Nguyen’s recent works are now different. Similarly bleak, as frightening, but there's no more white space, instead it has been replaced with a background, which feels downright German. A dark forest scene in which a naked woman is sitting, straddling a tree trunk, her face bursting with pigeon carcasses. A Moor, where legs are sprawling - everything is glaringly put on display, shrouded in a cold light and flailing buckets.

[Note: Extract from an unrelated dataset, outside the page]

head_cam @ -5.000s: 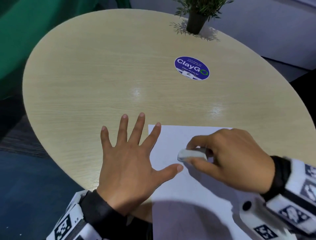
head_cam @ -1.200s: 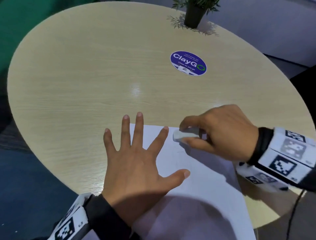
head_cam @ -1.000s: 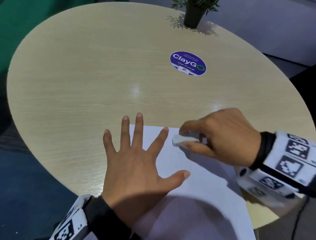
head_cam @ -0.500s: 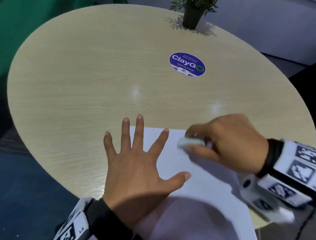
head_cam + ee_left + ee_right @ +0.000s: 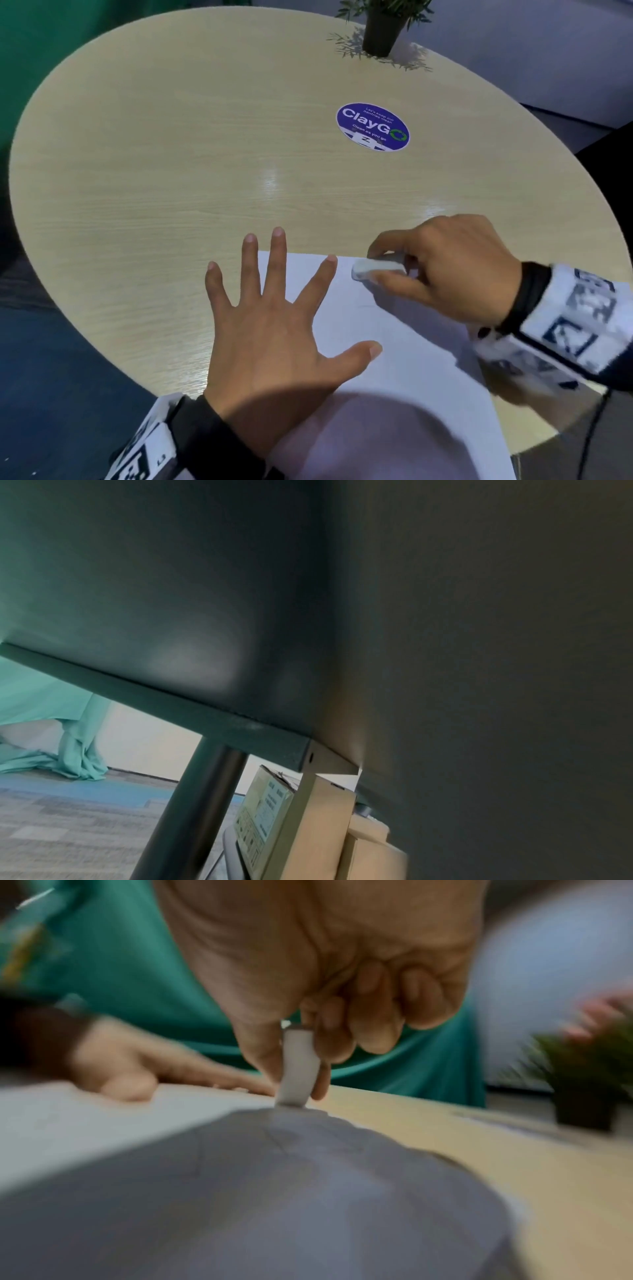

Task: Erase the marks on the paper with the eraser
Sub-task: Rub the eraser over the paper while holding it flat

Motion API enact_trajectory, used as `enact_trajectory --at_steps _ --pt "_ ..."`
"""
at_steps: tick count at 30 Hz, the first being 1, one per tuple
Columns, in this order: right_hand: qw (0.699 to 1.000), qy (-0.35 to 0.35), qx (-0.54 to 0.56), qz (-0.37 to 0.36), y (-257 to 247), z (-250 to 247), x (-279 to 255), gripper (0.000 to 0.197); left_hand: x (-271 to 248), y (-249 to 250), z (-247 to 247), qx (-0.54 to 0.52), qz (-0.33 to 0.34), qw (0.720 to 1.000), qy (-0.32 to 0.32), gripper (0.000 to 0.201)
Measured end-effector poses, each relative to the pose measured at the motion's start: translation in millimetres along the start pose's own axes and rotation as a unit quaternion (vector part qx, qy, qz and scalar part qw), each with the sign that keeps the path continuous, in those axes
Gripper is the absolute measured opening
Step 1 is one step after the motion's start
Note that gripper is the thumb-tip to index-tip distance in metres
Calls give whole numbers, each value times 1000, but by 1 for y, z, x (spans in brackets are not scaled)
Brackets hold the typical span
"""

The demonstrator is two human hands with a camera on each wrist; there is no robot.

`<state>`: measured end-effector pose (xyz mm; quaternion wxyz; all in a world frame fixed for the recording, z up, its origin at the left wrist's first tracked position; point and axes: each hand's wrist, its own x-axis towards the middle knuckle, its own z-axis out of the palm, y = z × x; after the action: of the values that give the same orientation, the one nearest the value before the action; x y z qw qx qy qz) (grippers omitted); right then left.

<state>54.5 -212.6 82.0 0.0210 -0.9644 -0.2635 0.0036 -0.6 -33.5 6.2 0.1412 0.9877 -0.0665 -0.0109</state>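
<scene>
The desk is a big oval of pale wood grain, and it takes up most of what I see. Under it, the left wrist view shows only its dark underside and a round leg, with cardboard boxes on the floor beside it. A green cloth hangs beyond the far left edge.

The paper lies at the near edge of the desk, a plain white sheet with its far edge running just past the fingertips of both hands. A shadow covers its near part. Faint thin pencil lines show on it in the right wrist view, just this side of the eraser.

The left hand lies flat with its fingers spread wide, thumb and first finger on the paper, the outer fingers on bare wood. It grasps nothing, only presses down.

The right hand is curled, pinching the eraser between thumb and fingers. Both wrists wear bands with black-and-white square markers.

A small potted plant stands at the far edge of the desk. Nearer the middle sits a round purple sticker reading "ClayGo".

The eraser is a small white block, held on edge with its lower end touching the paper near the far edge, just beside the left first fingertip.
</scene>
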Motion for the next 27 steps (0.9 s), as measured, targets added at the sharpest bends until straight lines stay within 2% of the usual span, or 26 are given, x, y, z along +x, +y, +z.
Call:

Nguyen Xuan Huy told the gallery that when the Germany autumn comes, a feeling of melancholy always seizes him. The artist has now mentally arrived in Europe, Rothamel appreciates the wisdom and attention for things that go wrong in our society, for example the "Shifting Baselines", changes that are taking place so slowly that they are no longer perceivable.
For example, the scene of separation in the turbo-capitalism is expressed in triptych "Waiting Until The Meat Boils" where a man is sitting - connecting to another novelty, a man staring at a piece of raw meat.
While at one moment he could be painting a scene of transience, there could also be a lonely tap on his smartphone, besides him an orgy of intertwined naked women's bodies rage. In another picture he paints two girls that have grown together through their connecting tongue. The propaganda sky is only one skein, but free talk is still not theirs.
Even the smaller detailed parts of the scene are no less expressive. In a portrait of a girl, Nguyen portrays her in a denim skirt, her breasts are naked and on her back she carries wings. From a first glance looks like an angel - but on further inspection her angel wings are chicken wings, sad and featherless. Thus she cannot fly.